# Plan to raise ASGARD II



## Santos (Mar 16, 2005)

A plan to raise ASGARD II the Irish sail training ship which sank off the French Coast is to be presented to the Irish Government before Christmas. It would appear that a plan, the costs of which would be covered by the Insurance pay out, has been received from a salvage company.

For full story see *here* just scroll down to third news item COISTE AN ASGARD.

Chris.


----------



## Sister Eleff (Nov 28, 2006)

Thank you very much for pointing this item out Santos, it was just yesterday that it crossed my mind if there was any further news on this. There was also an ad for a book 'An Unsung Hero' about Tom Crean, which I can highly recommend. He accompanied Ernest Shackleton on his incredible journey.


----------



## Santos (Mar 16, 2005)

If anyone is interested there is a petition to the Irish Government to raise the Asgard as soon as possible before it is too late. I have signed it and hope that many people here will do also.

Please find the petition *HERE* just scroll right down the list to where you sign. Please sign it before its too late for her salvage.

Chris.


----------



## Sister Eleff (Nov 28, 2006)

Have signed it, and I hope they do listen to the comments.


----------



## Guest (Feb 8, 2009)

Source Irish Independent
Cost issues condemn Asgard II to remain in its watery grave

Sunday February 08 2009

The national sail training vessel Asgard II is to remain in its watery grave in the Bay of Biscay off the coast of France after it sank mysteriously last September.
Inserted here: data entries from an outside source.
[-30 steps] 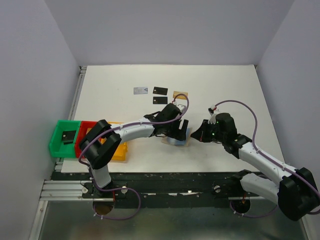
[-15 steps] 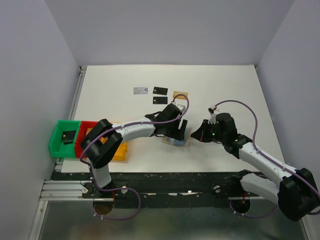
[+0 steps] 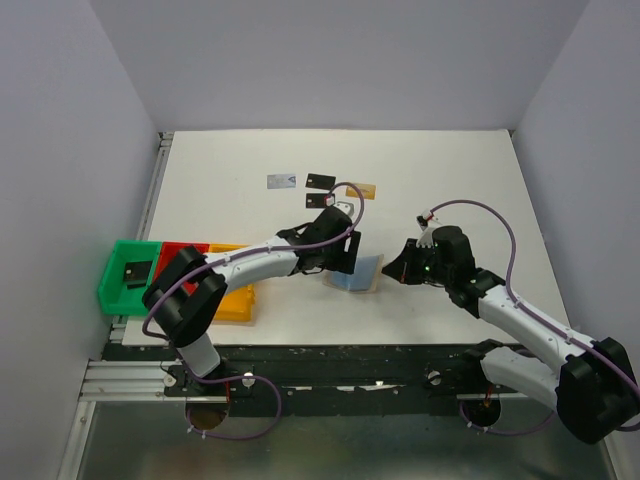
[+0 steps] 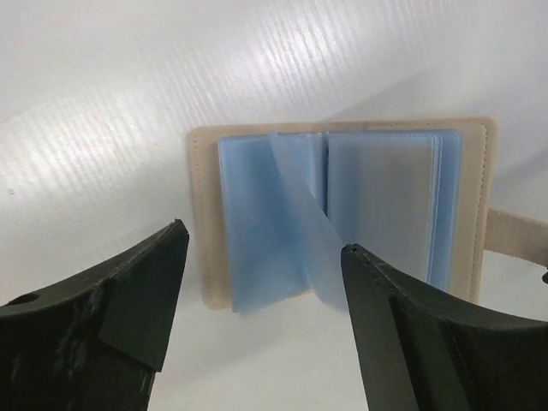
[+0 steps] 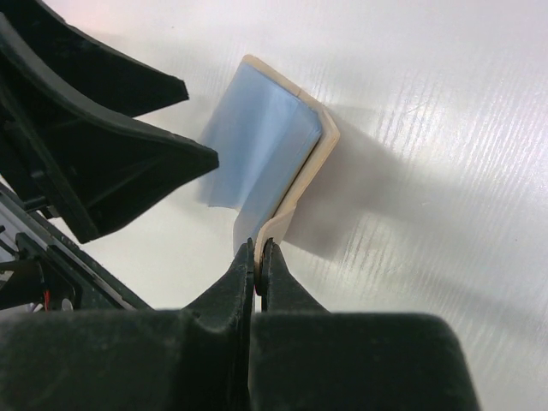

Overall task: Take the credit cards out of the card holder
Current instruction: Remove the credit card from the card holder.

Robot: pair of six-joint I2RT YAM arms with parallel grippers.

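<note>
The holder (image 3: 358,272) lies open at mid-table, long axis running left-right, its strap (image 5: 272,224) end pointing right. The right gripper (image 5: 258,247) is pinched tight on that strap. The left gripper (image 4: 261,240) hovers above the blue sleeves (image 4: 282,214), jaws wide, holding nothing. Four cards (image 3: 320,181) lie farther back.

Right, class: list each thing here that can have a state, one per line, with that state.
card holder: open, one clear sleeve lifted.
left gripper: open, empty.
right gripper: shut on the card holder's strap.
credit cards: four lying out on the table.
</note>
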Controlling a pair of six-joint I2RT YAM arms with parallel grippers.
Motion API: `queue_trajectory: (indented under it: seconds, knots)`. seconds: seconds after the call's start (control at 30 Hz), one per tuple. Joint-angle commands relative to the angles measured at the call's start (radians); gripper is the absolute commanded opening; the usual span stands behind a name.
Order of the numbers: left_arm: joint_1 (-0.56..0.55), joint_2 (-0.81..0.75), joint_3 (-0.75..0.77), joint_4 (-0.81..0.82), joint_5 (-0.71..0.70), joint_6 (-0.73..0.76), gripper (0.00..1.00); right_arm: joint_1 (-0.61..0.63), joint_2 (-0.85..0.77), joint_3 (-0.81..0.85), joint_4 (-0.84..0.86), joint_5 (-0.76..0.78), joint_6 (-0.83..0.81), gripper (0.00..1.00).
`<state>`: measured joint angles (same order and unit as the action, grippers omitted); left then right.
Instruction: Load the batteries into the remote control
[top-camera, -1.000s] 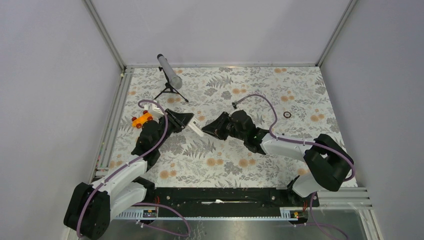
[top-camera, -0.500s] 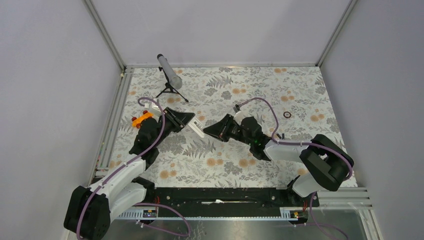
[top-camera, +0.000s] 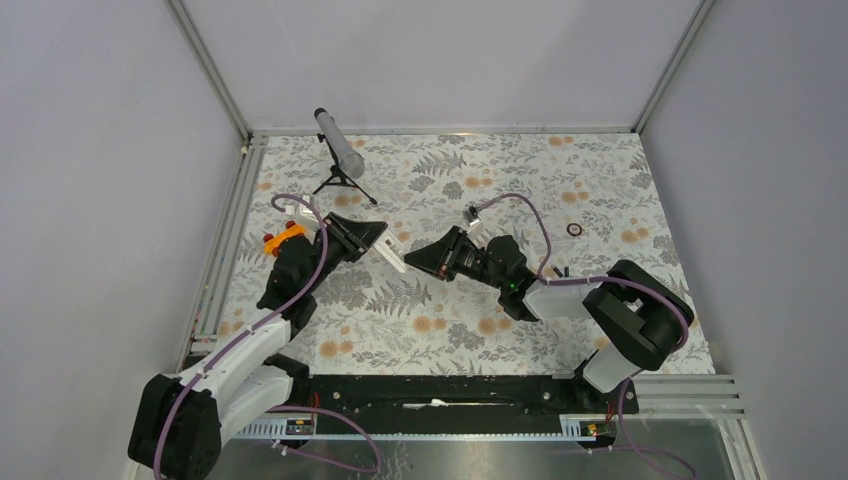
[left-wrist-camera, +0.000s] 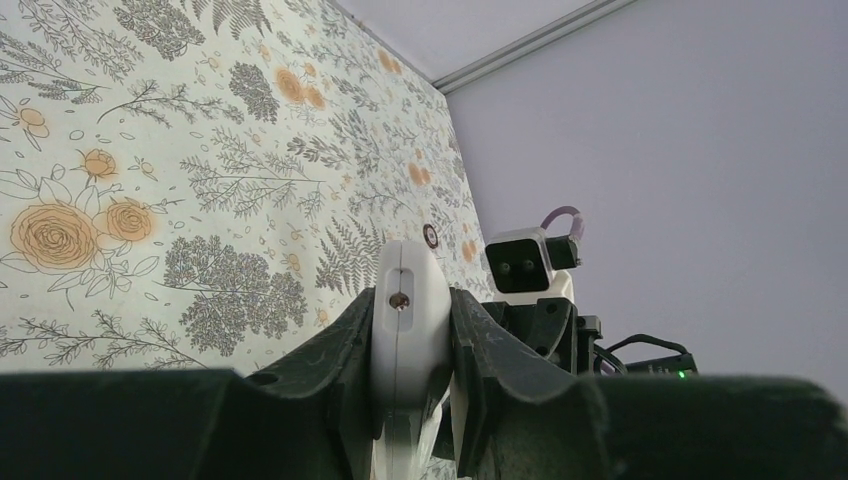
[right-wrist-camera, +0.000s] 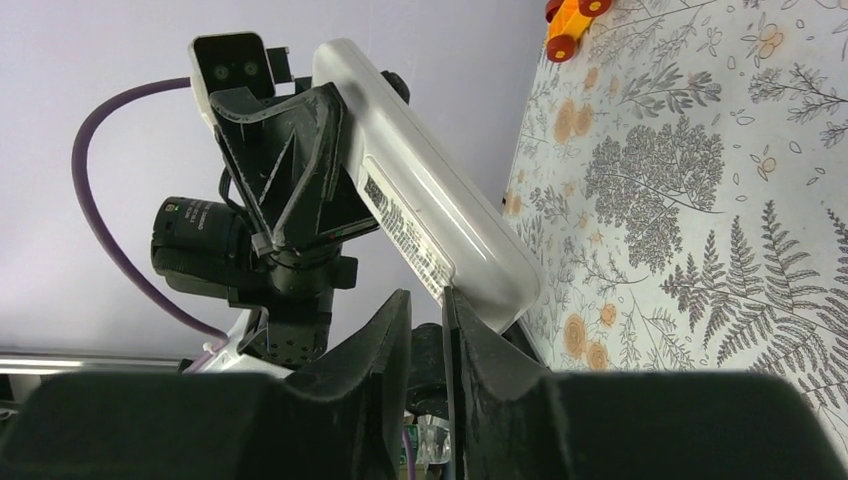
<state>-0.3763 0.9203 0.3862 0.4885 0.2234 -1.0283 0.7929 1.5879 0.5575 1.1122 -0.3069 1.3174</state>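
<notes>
right gripper (top-camera: 410, 262) has turned beside the remote control (top-camera: 393, 253)

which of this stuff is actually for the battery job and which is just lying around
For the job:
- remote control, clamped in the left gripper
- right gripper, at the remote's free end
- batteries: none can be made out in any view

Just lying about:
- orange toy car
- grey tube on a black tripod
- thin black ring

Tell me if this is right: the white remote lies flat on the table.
Not right. The remote control is not lying on the table: the left gripper holds it clamped, above the table, as the left wrist view shows.
</notes>
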Motion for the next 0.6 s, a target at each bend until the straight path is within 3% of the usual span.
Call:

The brigantine will not now be salvaged, and instead efforts are likely to focus on identifying a replacement vessel. Sources close to the vessel's management committee, Coiste An Asgard, have told the Sunday Independent that the committee decided unanimously to make a recommendation to Defence Minister Willie O'Dea not to raise the vessel, mainly on grounds of the cost involved.
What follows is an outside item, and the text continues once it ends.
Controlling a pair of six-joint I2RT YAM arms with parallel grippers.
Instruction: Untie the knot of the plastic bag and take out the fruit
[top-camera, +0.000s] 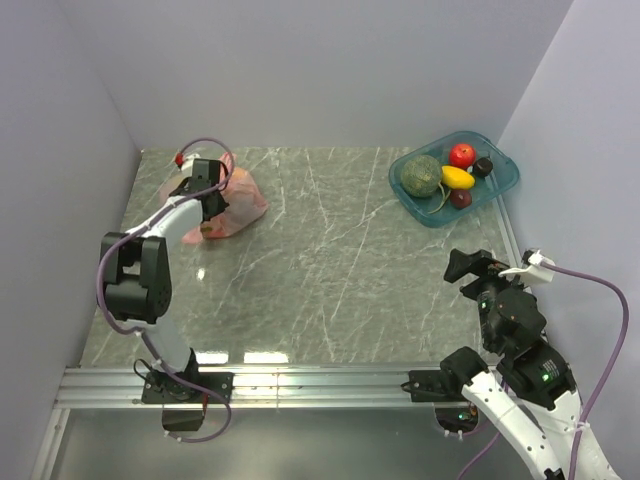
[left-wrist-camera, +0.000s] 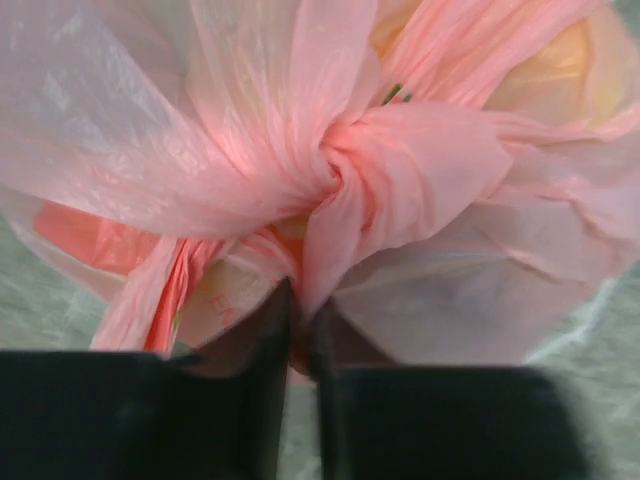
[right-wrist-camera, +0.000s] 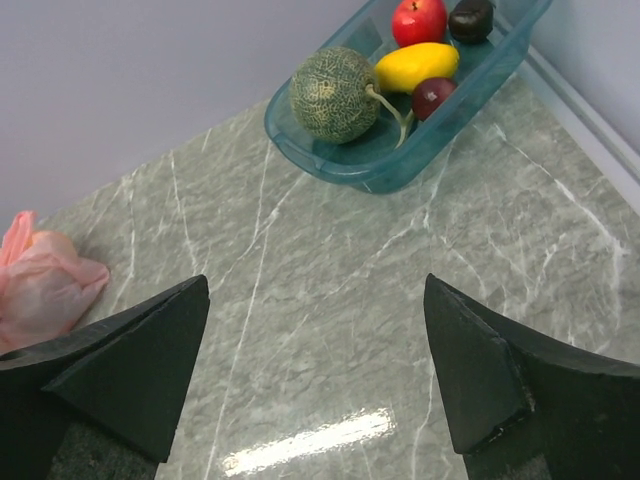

However, it is understood that Mr O'Dea has not yet received the report.

The news will come as a blow to the many seafaring interests who had called for the ship to be salvaged and rebuilt. However, although the vessel was insured for €3.8m with salvage costs around €2m, the cost of rebuilding the vessel with the craftsmanship skills and labour involved was thought to be prohibitive.

It's also thought that the long period in which she lay underwater during the winter may have contributed substantially to the cost of rebuilding the Asgard II.

The ship was on a cruise from Falmouth in the UK to La Rochelle in France when it sank 20 miles off the French coast. There were five crew members and 20 trainees on board at the time but they were all safely evacuated.

The decision to abandon the vessel and take to the liferafts was taken by ship's captain Colm Newport, who was praised for his actions. The crew and trainees were taken by the French Coastguard to a nearby island.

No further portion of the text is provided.